表題番号:2010A-605 日付:2012/05/25
研究課題薬の最適な分子標的探索のための、発現クローニング・ライブラリーの構築と応用
研究者所属(当時) 資格 氏名
(代表者) 理工学術院 教授 寺田 泰比古
研究成果概要
1)レンチウイルスを用いたランダムペプチド・ライブラリーの構築:
レンチウイルス型ライブラリーのマザーベクターの改変を以下の手順で行った。赤色蛍光蛋白質・mRFP遺伝子をCMV promoterの下流に挿入し、 (NNK)18の両側にBstXIサイトを付加したオリゴヌクレオチドを合成し、ベクター(BstXI処理)に挿入した。エレクトロポレーション法にて大腸菌に導入することによって、2-3x107以上のcomplexityを持つライブラリーの合成に成功した。

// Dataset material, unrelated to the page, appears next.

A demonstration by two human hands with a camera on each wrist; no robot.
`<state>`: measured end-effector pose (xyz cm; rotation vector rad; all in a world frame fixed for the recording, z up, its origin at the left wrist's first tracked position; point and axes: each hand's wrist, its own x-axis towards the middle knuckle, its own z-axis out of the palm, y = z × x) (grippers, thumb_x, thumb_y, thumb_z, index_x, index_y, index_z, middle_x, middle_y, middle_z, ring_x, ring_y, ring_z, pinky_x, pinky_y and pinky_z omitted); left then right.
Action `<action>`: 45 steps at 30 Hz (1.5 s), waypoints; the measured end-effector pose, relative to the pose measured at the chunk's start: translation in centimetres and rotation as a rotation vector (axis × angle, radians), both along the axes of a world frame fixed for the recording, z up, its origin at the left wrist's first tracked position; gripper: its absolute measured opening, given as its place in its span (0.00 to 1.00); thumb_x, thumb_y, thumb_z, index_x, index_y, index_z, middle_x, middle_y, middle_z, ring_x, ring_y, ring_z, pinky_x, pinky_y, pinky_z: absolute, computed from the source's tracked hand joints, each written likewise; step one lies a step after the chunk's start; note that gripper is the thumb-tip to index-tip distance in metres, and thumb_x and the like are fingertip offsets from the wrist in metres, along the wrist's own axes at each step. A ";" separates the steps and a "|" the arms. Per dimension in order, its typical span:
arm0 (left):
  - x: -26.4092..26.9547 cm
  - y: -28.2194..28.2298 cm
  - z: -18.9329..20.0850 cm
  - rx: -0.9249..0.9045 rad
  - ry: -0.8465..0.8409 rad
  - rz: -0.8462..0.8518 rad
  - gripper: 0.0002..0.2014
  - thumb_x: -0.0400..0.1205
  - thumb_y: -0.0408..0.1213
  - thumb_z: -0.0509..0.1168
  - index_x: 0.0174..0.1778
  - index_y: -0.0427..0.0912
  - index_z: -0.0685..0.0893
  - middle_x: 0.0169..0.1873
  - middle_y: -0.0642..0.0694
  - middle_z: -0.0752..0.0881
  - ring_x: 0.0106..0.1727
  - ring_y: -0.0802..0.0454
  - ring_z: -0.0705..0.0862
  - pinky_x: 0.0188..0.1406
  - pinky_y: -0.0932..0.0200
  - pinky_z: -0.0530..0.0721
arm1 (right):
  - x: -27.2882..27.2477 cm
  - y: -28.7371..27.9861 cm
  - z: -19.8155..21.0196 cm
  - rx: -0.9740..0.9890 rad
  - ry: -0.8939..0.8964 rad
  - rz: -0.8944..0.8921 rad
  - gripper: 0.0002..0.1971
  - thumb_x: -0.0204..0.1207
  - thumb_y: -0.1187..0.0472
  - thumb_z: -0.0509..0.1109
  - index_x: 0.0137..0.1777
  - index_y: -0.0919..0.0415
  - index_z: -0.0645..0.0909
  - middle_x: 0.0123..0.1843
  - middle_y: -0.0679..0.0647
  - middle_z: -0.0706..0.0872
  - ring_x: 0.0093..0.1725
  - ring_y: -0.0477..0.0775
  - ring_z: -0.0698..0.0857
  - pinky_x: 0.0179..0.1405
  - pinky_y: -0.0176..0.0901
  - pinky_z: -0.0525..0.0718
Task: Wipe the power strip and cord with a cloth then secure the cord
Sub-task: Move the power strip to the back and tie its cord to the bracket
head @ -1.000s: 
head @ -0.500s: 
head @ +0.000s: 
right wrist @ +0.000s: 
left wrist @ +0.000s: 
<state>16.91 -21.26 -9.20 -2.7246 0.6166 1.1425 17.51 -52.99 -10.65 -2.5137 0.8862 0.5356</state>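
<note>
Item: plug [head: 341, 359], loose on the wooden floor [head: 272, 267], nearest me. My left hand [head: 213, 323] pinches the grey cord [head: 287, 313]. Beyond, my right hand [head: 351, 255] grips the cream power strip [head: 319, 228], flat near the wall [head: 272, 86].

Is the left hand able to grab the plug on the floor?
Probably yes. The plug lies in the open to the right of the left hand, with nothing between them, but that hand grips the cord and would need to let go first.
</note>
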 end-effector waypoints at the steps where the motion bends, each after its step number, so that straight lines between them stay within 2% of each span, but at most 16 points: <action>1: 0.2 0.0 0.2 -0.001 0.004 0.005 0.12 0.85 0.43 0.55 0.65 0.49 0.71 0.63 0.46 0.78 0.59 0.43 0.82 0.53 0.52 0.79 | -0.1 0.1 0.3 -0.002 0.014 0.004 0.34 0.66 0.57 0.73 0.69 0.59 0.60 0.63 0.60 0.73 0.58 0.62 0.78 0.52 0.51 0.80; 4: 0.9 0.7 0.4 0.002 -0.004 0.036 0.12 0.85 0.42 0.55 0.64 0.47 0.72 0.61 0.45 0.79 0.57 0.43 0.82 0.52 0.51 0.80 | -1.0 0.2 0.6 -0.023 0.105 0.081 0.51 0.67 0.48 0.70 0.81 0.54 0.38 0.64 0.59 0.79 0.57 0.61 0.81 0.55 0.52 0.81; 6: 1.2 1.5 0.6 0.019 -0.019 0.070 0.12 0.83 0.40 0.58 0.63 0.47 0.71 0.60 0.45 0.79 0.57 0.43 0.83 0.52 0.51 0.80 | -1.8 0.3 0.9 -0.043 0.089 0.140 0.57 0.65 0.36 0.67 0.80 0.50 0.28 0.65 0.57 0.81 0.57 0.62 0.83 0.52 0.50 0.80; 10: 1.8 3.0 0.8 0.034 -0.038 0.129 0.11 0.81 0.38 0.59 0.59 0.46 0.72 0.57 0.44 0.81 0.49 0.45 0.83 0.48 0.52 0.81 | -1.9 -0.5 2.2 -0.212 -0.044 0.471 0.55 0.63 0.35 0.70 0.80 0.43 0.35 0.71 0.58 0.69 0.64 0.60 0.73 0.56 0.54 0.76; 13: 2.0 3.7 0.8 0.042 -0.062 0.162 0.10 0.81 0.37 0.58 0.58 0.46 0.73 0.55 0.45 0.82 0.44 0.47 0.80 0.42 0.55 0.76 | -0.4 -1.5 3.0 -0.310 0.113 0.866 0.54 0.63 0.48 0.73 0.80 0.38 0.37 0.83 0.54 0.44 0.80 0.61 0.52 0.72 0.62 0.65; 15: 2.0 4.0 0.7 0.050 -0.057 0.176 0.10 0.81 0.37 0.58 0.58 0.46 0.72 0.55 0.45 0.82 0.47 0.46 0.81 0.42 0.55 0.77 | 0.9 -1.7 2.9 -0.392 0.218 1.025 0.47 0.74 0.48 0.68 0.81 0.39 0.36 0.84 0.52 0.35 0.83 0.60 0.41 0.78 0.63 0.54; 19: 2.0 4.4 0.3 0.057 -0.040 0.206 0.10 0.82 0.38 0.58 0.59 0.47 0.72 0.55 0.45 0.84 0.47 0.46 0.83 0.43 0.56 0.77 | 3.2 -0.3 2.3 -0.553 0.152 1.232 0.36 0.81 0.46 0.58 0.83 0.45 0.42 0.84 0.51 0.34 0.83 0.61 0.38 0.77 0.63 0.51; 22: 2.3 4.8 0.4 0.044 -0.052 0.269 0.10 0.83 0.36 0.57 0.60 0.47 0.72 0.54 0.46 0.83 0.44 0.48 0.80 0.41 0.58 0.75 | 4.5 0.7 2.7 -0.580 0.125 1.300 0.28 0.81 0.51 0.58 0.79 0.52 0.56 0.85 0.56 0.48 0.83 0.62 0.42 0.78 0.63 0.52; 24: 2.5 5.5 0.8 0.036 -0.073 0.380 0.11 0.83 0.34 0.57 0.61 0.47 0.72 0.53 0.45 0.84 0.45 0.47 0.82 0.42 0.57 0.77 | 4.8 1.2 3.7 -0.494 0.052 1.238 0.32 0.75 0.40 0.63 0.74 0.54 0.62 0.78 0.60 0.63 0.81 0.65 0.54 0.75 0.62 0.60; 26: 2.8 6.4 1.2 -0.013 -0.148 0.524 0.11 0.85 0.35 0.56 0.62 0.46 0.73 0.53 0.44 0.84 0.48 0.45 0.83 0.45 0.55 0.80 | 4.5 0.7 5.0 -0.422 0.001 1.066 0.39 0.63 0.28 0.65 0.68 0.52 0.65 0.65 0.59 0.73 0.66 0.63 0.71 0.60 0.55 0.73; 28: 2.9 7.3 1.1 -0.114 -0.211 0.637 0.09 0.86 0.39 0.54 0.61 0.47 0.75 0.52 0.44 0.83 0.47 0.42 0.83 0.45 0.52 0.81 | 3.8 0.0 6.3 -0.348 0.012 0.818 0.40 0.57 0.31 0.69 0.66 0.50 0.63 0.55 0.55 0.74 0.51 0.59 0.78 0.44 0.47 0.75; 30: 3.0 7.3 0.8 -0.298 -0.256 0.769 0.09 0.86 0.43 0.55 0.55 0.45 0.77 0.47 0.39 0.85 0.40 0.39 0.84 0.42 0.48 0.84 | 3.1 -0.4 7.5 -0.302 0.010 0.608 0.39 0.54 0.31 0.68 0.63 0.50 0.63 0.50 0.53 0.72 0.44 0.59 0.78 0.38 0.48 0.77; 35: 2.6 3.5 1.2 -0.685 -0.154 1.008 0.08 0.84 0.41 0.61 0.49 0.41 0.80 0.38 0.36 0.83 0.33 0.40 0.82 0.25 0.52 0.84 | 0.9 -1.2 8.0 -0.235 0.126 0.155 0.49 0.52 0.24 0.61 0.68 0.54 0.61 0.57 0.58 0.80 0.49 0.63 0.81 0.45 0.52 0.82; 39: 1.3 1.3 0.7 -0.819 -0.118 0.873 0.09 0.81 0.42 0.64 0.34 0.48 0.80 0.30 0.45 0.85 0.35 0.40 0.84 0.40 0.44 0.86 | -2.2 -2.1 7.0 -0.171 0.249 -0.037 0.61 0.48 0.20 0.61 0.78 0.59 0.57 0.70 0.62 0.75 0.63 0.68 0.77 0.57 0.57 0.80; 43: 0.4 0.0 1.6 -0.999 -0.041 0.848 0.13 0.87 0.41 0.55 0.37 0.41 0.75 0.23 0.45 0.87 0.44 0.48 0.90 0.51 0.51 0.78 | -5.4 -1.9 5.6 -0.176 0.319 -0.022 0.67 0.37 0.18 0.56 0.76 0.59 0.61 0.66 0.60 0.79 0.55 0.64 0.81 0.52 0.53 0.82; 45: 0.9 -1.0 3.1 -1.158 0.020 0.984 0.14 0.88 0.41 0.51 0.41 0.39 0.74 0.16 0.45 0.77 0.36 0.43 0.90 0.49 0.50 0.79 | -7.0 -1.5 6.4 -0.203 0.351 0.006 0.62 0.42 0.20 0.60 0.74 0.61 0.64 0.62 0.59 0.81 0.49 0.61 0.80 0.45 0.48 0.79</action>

次に、レンチウイルス・ライブラリーへ変換し、HeLa細胞に希釈したウイルスライブラリーを導入したところ、高効率で導入することができ、mRFPとの融合タンパク質としてランダムペプチドが安定的に細胞内で保持されていることを確認した。
2)スクリーニング系の構築:ヒトSirt1 promoterやヒトMn-SOD promoter領域を、ヒトゲノムDNAを鋳型としてPCR法によりクローニングし、EGFP(緑色蛍光蛋白質)をレポーター遺伝子としてそれぞれのpromoterの下流に挿入した。それぞれのユニットをHeLa細胞に導入し、安定発現株を樹立した。
3)安定発現株を用いたスクリーニング:
上記2)の細胞株を用いて、上記1)のランダムウイルス・ライブラリーを1x107以上のスケールで感染させ、FACSのsortingを2回繰り返すことによって、Sirt1とMn-SOD のそれぞれのpromoterの転写活性を亢進させる短鎖ペプチドを単離した。現在のところ、Sirt1 promoterの転写活性を亢進させる4つの異なる短鎖ペプチドの単離に成功した。
4)短鎖ペプチドに結合する細胞側のタンパク質の同定:
上記3)の4つの短鎖ペプチドのうち、最も活性が強いペプチドに結合する細胞側のタンパク質を酵母two-hybridスクリーニングを用いて同定した。